- [Data provided]

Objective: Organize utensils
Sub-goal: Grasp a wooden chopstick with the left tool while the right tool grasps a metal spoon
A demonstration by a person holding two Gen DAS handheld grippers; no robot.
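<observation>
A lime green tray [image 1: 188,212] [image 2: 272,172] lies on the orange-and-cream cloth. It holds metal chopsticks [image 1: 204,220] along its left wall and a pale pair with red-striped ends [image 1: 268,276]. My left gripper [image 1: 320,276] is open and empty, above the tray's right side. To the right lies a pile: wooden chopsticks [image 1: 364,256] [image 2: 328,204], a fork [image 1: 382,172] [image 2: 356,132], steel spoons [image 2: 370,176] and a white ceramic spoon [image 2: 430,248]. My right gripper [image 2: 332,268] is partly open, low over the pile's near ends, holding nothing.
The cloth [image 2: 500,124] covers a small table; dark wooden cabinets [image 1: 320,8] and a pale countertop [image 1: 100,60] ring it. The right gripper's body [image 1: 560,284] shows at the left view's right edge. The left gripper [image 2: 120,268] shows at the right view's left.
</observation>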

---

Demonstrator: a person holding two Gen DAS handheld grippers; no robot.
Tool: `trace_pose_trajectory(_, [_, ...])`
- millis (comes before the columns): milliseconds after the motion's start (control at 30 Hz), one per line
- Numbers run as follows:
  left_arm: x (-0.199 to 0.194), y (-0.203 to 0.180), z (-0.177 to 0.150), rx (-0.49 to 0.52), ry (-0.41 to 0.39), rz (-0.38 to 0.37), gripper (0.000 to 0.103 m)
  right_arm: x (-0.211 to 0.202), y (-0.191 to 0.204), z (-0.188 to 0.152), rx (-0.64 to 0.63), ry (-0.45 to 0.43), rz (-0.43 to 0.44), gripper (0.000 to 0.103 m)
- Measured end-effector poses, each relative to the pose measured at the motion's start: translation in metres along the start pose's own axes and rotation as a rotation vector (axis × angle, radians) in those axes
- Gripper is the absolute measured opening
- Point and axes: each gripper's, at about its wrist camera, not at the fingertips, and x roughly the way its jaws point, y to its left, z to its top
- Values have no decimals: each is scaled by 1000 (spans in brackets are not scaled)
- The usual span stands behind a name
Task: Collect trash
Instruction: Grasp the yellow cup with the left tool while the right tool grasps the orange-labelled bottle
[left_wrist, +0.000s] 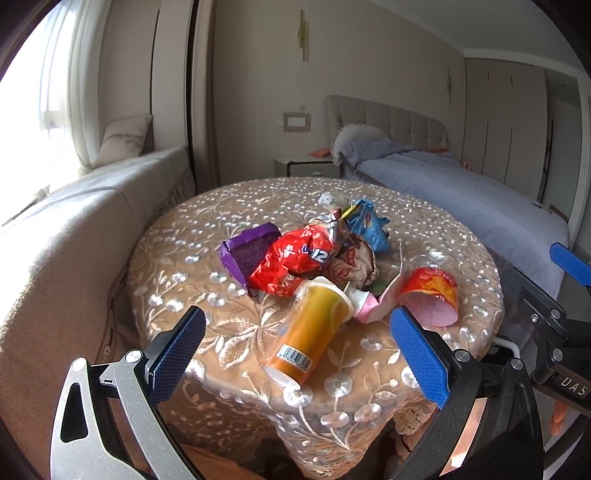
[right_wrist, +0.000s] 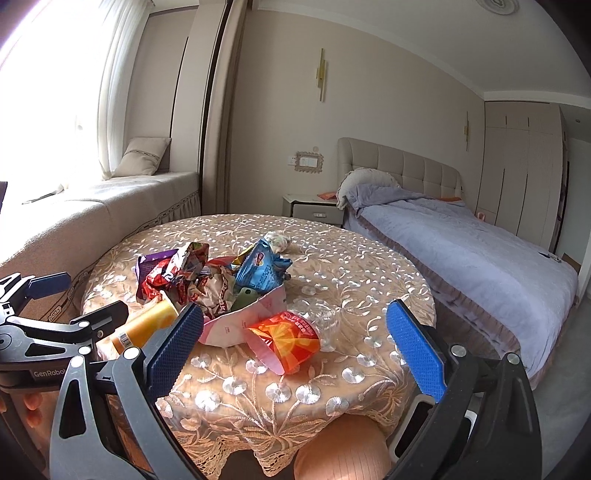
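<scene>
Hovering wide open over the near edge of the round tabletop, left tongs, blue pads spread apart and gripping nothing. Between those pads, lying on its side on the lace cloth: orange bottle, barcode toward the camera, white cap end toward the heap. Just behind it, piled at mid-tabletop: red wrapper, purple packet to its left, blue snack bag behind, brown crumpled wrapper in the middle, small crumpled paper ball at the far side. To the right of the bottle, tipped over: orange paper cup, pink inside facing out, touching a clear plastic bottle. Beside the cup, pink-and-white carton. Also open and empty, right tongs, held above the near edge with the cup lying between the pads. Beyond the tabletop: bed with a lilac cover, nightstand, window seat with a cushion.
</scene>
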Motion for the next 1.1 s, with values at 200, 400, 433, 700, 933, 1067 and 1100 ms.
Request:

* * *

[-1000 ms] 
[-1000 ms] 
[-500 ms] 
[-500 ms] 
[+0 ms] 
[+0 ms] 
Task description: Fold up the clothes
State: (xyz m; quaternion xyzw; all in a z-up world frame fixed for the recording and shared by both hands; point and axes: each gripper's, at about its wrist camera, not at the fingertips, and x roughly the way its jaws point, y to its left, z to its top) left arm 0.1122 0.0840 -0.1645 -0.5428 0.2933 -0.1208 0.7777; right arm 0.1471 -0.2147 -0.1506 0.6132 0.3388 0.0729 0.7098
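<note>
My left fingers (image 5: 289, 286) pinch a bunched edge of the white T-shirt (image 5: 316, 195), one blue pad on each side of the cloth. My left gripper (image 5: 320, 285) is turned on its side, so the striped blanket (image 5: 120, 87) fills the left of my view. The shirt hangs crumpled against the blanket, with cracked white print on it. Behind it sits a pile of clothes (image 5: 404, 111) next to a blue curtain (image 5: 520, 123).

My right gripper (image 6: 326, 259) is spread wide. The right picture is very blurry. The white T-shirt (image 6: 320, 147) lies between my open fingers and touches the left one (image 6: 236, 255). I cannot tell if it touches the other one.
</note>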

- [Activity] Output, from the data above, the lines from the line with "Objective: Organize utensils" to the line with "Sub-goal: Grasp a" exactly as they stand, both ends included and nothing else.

- [Response box]
Objective: Organize utensils
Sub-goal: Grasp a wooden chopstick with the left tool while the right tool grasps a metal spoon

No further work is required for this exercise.